# Instructions for the task
For each entry, return the text exactly and omit any image.
** Dataset excerpts follows **
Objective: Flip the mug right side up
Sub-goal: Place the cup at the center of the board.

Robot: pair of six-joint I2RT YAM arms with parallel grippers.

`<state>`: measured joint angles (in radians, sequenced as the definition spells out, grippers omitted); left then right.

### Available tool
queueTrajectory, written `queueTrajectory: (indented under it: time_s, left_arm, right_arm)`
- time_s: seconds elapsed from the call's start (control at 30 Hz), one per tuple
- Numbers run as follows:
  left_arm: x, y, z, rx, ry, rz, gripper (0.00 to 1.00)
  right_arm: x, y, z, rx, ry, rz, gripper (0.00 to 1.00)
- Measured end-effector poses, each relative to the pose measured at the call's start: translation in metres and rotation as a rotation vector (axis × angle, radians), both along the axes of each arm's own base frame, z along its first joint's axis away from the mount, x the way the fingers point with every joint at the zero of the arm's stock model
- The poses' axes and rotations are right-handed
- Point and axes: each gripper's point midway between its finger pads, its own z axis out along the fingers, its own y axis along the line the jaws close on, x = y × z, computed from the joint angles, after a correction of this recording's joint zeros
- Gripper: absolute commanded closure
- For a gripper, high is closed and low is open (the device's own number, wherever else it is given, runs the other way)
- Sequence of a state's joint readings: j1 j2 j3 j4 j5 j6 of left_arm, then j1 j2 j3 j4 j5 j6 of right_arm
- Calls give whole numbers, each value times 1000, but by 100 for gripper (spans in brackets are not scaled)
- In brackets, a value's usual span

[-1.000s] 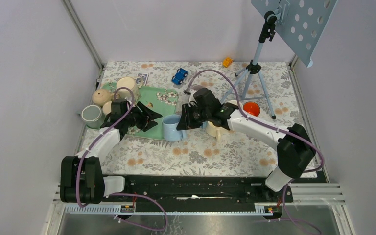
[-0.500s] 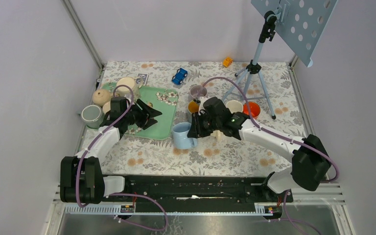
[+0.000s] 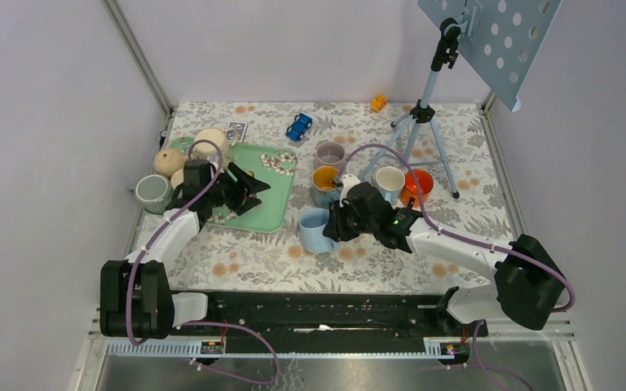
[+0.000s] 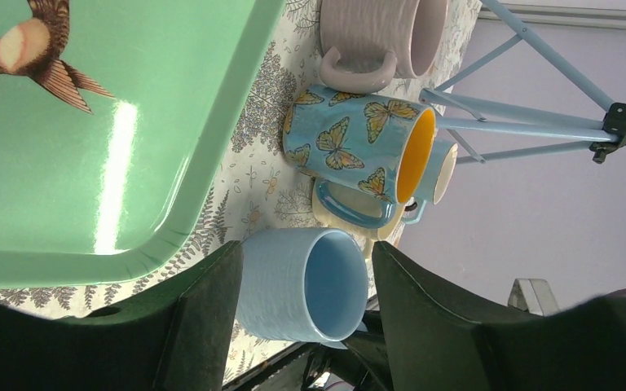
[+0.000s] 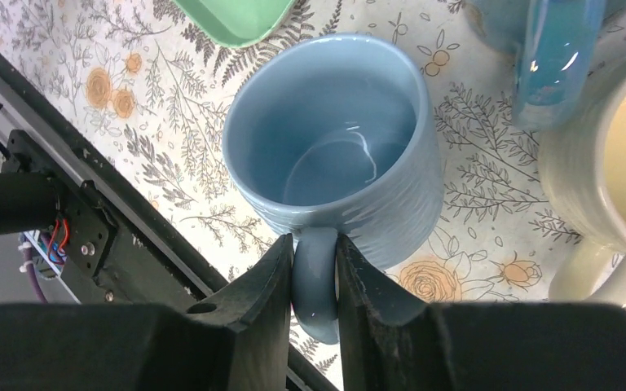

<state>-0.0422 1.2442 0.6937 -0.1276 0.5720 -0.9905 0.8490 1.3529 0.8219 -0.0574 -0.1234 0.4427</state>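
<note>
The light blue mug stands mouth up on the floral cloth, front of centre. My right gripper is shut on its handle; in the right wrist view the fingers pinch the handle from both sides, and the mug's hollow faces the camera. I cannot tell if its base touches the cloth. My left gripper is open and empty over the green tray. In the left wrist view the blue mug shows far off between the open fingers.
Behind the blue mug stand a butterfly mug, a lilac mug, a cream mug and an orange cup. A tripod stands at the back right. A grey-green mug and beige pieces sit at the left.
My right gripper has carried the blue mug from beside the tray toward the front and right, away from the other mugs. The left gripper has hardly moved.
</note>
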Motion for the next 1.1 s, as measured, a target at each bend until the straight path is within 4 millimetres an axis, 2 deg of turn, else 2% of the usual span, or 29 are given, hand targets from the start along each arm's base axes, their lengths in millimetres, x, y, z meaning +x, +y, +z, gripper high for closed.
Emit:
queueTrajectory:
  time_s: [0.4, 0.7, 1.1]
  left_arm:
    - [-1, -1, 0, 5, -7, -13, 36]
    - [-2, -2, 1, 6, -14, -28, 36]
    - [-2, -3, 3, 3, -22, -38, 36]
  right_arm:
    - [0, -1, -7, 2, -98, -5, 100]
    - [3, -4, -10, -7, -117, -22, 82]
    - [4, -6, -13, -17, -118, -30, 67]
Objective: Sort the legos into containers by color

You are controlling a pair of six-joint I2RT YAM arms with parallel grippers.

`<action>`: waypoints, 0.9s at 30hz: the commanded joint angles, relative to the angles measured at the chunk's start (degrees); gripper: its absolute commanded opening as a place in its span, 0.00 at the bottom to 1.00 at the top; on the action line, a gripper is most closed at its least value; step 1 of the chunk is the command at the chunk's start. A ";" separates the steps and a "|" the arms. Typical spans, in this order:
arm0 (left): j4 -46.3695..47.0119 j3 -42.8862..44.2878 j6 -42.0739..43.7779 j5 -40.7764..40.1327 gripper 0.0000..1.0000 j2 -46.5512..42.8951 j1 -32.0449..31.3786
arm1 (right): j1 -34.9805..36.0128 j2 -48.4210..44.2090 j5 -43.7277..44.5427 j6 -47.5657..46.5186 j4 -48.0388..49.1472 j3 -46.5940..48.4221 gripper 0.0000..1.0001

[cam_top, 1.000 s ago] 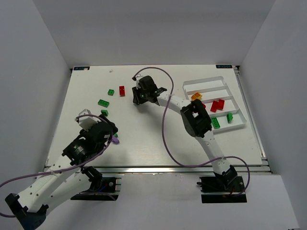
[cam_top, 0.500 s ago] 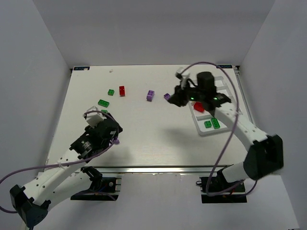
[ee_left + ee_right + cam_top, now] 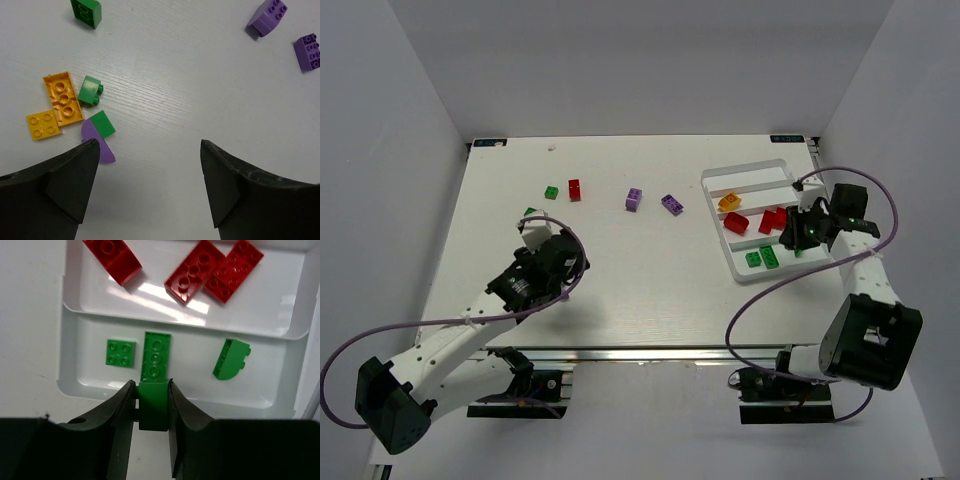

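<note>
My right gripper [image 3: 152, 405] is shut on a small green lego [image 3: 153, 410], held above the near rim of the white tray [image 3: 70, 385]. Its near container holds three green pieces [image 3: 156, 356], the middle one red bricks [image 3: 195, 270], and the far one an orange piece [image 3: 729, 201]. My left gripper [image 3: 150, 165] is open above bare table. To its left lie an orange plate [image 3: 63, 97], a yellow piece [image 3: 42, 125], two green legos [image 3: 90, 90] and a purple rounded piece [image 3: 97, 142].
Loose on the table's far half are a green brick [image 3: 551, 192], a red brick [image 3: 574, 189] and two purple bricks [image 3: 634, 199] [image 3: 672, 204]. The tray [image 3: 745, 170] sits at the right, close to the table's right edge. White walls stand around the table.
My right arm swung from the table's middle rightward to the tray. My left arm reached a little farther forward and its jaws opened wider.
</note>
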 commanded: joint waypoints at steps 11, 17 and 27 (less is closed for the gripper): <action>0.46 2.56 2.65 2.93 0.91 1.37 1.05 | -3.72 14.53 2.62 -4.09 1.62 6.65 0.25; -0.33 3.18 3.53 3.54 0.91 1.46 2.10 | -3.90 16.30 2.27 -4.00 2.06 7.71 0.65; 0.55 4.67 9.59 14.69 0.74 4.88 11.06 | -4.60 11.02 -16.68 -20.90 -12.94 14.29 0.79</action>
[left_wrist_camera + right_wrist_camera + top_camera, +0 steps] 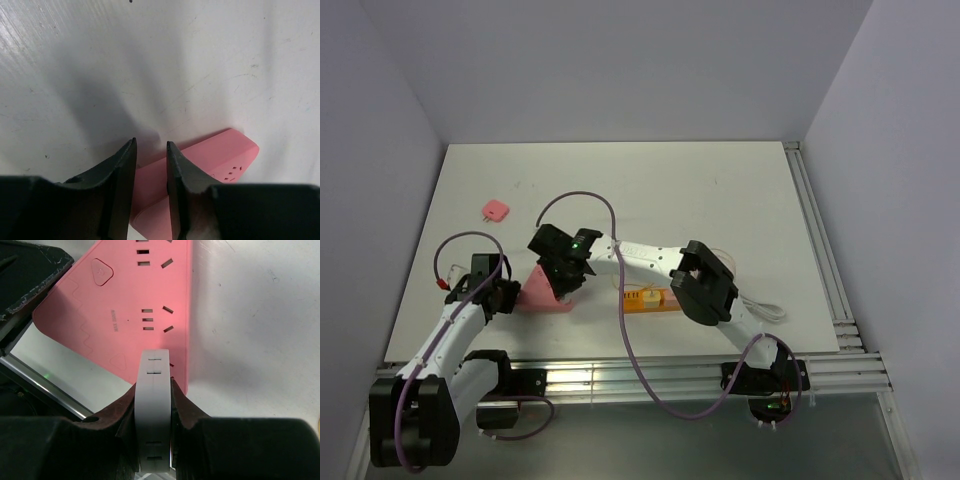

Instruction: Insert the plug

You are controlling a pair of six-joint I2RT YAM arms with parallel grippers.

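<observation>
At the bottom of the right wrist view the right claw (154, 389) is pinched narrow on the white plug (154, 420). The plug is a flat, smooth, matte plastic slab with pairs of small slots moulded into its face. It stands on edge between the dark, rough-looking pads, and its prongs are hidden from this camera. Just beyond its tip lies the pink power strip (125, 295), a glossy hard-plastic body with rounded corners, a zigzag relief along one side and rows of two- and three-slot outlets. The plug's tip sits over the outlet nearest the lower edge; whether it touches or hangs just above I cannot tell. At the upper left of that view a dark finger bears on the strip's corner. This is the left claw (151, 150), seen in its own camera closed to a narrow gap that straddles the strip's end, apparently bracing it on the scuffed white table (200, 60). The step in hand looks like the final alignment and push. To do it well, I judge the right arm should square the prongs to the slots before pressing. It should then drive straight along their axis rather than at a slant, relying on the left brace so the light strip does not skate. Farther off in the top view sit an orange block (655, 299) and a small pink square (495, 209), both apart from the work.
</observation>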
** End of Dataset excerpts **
# Answer section
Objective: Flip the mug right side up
Sub-goal: Place the cup at the center of the board.

Robot: pair of six-joint I2RT YAM arms with parallel grippers.

`<state>`: measured joint angles (in radians, sequenced as the definition spells out, grippers omitted); left then right.

### Available tool
queueTrajectory, written `queueTrajectory: (indented under it: time_s, left_arm, right_arm)`
- time_s: seconds elapsed from the call's start (control at 30 Hz), one per tuple
- Numbers run as follows:
  left_arm: x, y, z, rx, ry, rz, gripper (0.00 to 1.00)
  right_arm: x, y, z, rx, ry, rz, gripper (0.00 to 1.00)
- Measured end-effector poses, each relative to the pose measured at the call's start: translation in metres and rotation as a rotation vector (axis × angle, radians), both along the axes of each arm's own base frame, z along its first joint's axis away from the mount, x the way the fingers point with every joint at the zero of the arm's stock model
- The poses' axes and rotations are right-handed
- Point and axes: each gripper's point midway between its finger pads, its own z axis out along the fingers, its own y axis along the line the jaws close on, x = y × z, computed from the joint angles, after a correction of this recording's joint zeros
- Gripper: absolute commanded closure
- For a gripper, high is closed and low is open (the device's own number, wherever else it is given, runs the other way)
- Sequence of a state's joint readings: j1 j2 j3 j4 j5 j6 of left_arm, then j1 j2 j3 j4 j5 j6 of right_arm
- Calls give whole numbers, each value times 1000, but by 100 for gripper (spans in brackets are not scaled)
- In brackets, a value's usual span

[-1.000s] 
[-0.500s] 
[+0.000s] 
[+0.000s] 
[+0.000s] 

<state>-0.0422 1.2442 0.6937 -0.1276 0.5720 -0.9905 0.8490 1.3529 0.8219 -0.0574 -0.1234 0.4427</state>
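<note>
The light blue mug stands mouth up on the floral cloth, front of centre. My right gripper is shut on its handle; in the right wrist view the fingers pinch the handle from both sides, and the mug's hollow faces the camera. I cannot tell if its base touches the cloth. My left gripper is open and empty over the green tray. In the left wrist view the blue mug shows far off between the open fingers.
Behind the blue mug stand a butterfly mug, a lilac mug, a cream mug and an orange cup. A tripod stands at the back right. A grey-green mug and beige pieces sit at the left.
My right gripper has carried the blue mug from beside the tray toward the front and right, away from the other mugs. The left gripper has hardly moved.
</note>
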Motion for the next 1.1 s, as measured, a target at each bend until the straight path is within 4 millimetres an axis, 2 deg of turn, else 2% of the usual span, or 29 are given, hand targets from the start along each arm's base axes, their lengths in millimetres, x, y, z meaning +x, +y, +z, gripper high for closed.
Emit:
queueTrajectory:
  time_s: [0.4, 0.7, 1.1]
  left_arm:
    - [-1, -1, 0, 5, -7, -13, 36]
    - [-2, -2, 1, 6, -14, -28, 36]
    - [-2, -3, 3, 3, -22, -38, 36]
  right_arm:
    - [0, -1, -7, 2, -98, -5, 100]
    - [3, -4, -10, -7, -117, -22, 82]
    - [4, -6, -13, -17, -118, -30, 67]
Objective: Sort the legos into containers by color

You are controlling a pair of six-joint I2RT YAM arms with parallel grippers.

`<action>`: waypoints, 0.9s at 30hz: the commanded joint angles, relative to the angles measured at the chunk's start (degrees); gripper: its absolute commanded opening as a place in its span, 0.00 at the bottom to 1.00 at the top; on the action line, a gripper is most closed at its least value; step 1 of the chunk is the command at the chunk's start. A ";" separates the steps and a "|" the arms. Typical spans, in this order:
arm0 (left): j4 -46.3695..47.0119 j3 -42.8862..44.2878 j6 -42.0739..43.7779 j5 -40.7764..40.1327 gripper 0.0000..1.0000 j2 -46.5512..42.8951 j1 -32.0449..31.3786
arm1 (right): j1 -34.9805..36.0128 j2 -48.4210..44.2090 j5 -43.7277..44.5427 j6 -47.5657..46.5186 j4 -48.0388..49.1472 j3 -46.5940..48.4221 gripper 0.0000..1.0001

[cam_top, 1.000 s ago] 
[cam_top, 0.500 s ago] 
[ee_left + ee_right + cam_top, now] 

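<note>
My right gripper [image 3: 152, 405] is shut on a small green lego [image 3: 153, 410], held above the near rim of the white tray [image 3: 70, 385]. Its near container holds three green pieces [image 3: 156, 356], the middle one red bricks [image 3: 195, 270], and the far one an orange piece [image 3: 729, 201]. My left gripper [image 3: 150, 165] is open above bare table. To its left lie an orange plate [image 3: 63, 97], a yellow piece [image 3: 42, 125], two green legos [image 3: 90, 90] and a purple rounded piece [image 3: 97, 142].
Loose on the table's far half are a green brick [image 3: 551, 192], a red brick [image 3: 574, 189] and two purple bricks [image 3: 634, 199] [image 3: 672, 204]. The tray [image 3: 745, 170] sits at the right, close to the table's right edge. White walls stand around the table.
My right arm swung from the table's middle rightward to the tray. My left arm reached a little farther forward and its jaws opened wider.
</note>
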 commanded: joint waypoints at steps 11, 17 and 27 (less is closed for the gripper): <action>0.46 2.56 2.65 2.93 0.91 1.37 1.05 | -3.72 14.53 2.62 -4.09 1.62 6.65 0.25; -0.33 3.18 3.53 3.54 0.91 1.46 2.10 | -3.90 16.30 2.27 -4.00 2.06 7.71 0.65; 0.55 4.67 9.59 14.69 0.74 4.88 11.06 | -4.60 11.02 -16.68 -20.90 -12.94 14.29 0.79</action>
[left_wrist_camera + right_wrist_camera + top_camera, +0 steps] 

Instruction: Insert the plug

You are controlling a pair of six-joint I2RT YAM arms with parallel grippers.

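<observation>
At the bottom of the right wrist view the right claw (154, 389) is pinched narrow on the white plug (154, 420). The plug is a flat, smooth, matte plastic slab with pairs of small slots moulded into its face. It stands on edge between the dark, rough-looking pads, and its prongs are hidden from this camera. Just beyond its tip lies the pink power strip (125, 295), a glossy hard-plastic body with rounded corners, a zigzag relief along one side and rows of two- and three-slot outlets. The plug's tip sits over the outlet nearest the lower edge; whether it touches or hangs just above I cannot tell. At the upper left of that view a dark finger bears on the strip's corner. This is the left claw (151, 150), seen in its own camera closed to a narrow gap that straddles the strip's end, apparently bracing it on the scuffed white table (200, 60). The step in hand looks like the final alignment and push. To do it well, I judge the right arm should square the prongs to the slots before pressing. It should then drive straight along their axis rather than at a slant, relying on the left brace so the light strip does not skate. Farther off in the top view sit an orange block (655, 299) and a small pink square (495, 209), both apart from the work.
</observation>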

With this, the exercise is finished.